3. Small teams start doing the work of large ones. This is the genuinely exciting part for people like me who run lean operations. A 5-person shop with strong AI tooling can credibly take on projects that needed 20 people two years ago. The advantage shifts away from headcount and toward how well a small team can orchestrate AI agents and verify their output. For founders and freelancers, this is the biggest opportunity of the decade.

The biggest near-term opportunity is leverage: small teams using AI assistants to produce, review, and ship more work without adding headcount.
4. Salaries split, they do not uniformly fall. I do not buy the "all developer salaries collapse" narrative. What I expect is a widening gap. People who only produce code under supervision get commoditized and squeezed. People who own outcomes — architecture, judgment, knowing what is worth building — become more valuable, because each of them now steers far more output than before. The middle hollows out. The top and the entrepreneurial edge do well.
5. New categories of work appear that do not have names yet. Every automation wave destroys some jobs and invents others. We are about to need people who are good at validating AI output at scale, at securing systems that AI helped build (Anthropic's own data shows AI finding tens of thousands of vulnerabilities — someone has to patch them), and at the messy human work of figuring out which problems are worth solving at all. These roles barely exist today. They will be normal by 2029.
What I think is overhyped
To keep this honest, here is where I think the loudest predictions are wrong.
The "all programmers unemployed by 2027" crowd is ignoring a basic principle: speeding up one part of a process just moves the bottleneck somewhere else. When code becomes free, review, integration, security, and decision-making become the constraints — and those are still substantially human. The work does not vanish; it relocates to the parts AI is still bad at.
There is also a real chance the curve bends. Today's improvements may turn out to be an S-curve that flattens, not an exponential that runs forever. Nobody honestly knows. Anyone who tells you the timeline with certainty is selling something.
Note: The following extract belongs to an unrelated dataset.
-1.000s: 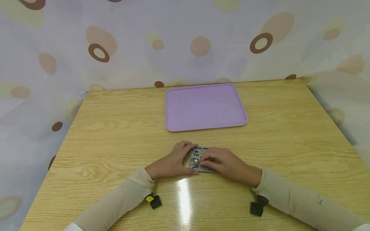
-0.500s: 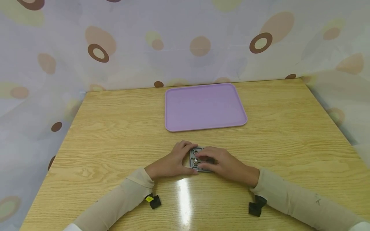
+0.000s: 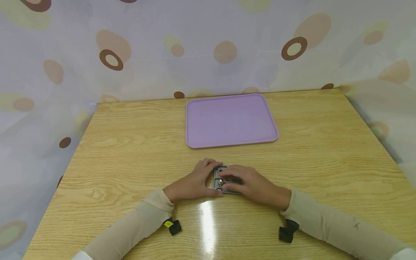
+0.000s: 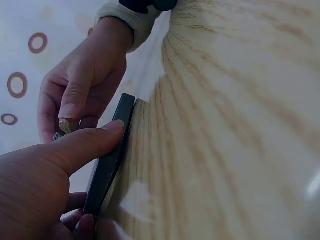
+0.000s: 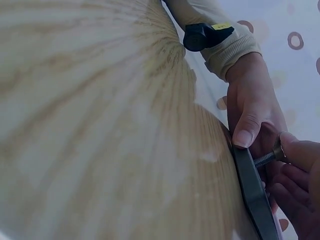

What to actually do (the part that matters)
Opinions are cheap. Here is what I would tell anyone in IT to do this year:
- Become the person who directs and verifies, not the person who types. Use AI tools daily, deliberately, until orchestrating them is second nature. The professionals who resist this will not be replaced by AI — they will be replaced by professionals who use it.
- Invest in the durable skills: system design, debugging unfamiliar systems, security, and judgment about what is worth building. These are exactly the skills AI is still weakest at, and therefore where your value concentrates.
- If you are junior, go deeper faster. Do not wait for someone to hand you simple tasks. Build real things, own them end to end, and develop judgment early. The old slow apprenticeship is closing.
- If you run a small team or work solo, lean in now. This is a rare window where small operators can punch far above their weight. The leverage will not stay this cheap forever.

The bottom line
The IT industry is not ending. It is being rebuilt around a new center of gravity: human judgment sitting on top of a pyramid of AI agents. The developers who thrive between now and 2029 will not be the ones who write the most code. They will be the ones who decide what is worth building, and can tell when the machine got it wrong.
That has always been the most valuable part of the job. AI is just making it the only part that is scarce.
This is an opinion piece based on publicly disclosed data from frontier AI labs and my own experience building software. Predictions are inherently uncertain; treat them as a considered view, not a forecast.